The maximum likelihood estimator (MLE), dating back to Ronald Fisher in 1912, is arguably the most well-known statistical principle for parameter estimation over the years. Nevertheless, when the ordering of the unknown parameters is unimportant, the MLE may no longer be optimal for parameter estimation modulo permutation. To address this, in 2004 Orlitsky et al. proposed the concept of profiles which discard the ordering information in the samples, as well as a counterpart of MLE called the profile MLE (or PMLE) which maximizes the likelihood of observing a given profile. However, unlike the vast theoretical foundations of the MLE, a complete statistical analysis of the PMLE remained open, and a provable analogy between the MLE and PMLE was largely missing.

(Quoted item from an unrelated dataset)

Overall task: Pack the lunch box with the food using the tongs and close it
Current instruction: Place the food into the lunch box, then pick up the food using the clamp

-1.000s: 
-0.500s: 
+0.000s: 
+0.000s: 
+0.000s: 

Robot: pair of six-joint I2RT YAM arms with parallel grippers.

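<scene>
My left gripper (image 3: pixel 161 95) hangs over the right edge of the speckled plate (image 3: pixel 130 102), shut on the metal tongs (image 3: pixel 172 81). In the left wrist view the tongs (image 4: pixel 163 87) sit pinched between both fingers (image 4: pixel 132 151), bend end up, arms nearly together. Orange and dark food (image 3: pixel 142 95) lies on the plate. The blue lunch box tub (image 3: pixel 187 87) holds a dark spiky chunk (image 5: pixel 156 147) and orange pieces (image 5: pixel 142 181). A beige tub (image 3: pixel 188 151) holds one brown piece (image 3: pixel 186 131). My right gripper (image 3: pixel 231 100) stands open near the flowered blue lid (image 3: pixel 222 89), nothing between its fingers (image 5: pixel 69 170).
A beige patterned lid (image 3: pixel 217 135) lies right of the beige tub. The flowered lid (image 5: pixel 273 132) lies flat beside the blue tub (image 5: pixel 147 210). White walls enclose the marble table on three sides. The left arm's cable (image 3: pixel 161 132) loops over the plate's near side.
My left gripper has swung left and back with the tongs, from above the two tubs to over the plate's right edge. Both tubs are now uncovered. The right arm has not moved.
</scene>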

In this talk, we provide a tight statistical analysis of the PMLE under the discrete distribution model. First, we establish an analogy between the MLE and PMLE: the MLE is a minimax rate-optimal estimator of the unknown distribution, while the PMLE is a minimax rate-optimal estimator of the unknown distribution modulo permutation. Second, for estimating symmetric functionals of distributions, we show that plugging the same PMLE into different functionals universally attains their optimal sample complexities, provided that the target accuracy level exceeds a given threshold. Below this tight threshold, any adaptive approach (including the PMLE) fails to be universally optimal, and an exact penalty for adaptation is characterized. Finally, we generalize our analysis for discrete distribution models to Gaussian sequence models and others.

#### Alnur Ali: Slice-Driven Continuous Monitoring of Statistical Models: Detection, Localization, and Retraining

Historically, the machine learning community has focused rather intensely on essentially one singular goal: improving sheer predictive accuracy. However, as we increasingly deploy statistical models into mission-critical applications, there is growing recognition that the challenges related to the ongoing monitoring and maintenance of deployed models are equally important. In this paper, we present inferential methodology for the localization and detection of interpretable subpopulations (i.e., “slices”), where deployed model performance has begun to degrade. Naturally, these slices are useful for continuously monitoring model performance, as well as retraining to boost performance. Theoretically, we prove several results showing that our methodology is optimal for recovering latent subpopulations, and for refitting models to improve accuracy (in a structured normal means setup). We present empirical results with three real-world data sets – including a time series involving forecasting the incidence of COVID-19 – supporting these claims and emphasizing the importance of slice-driven model monitoring and maintenance.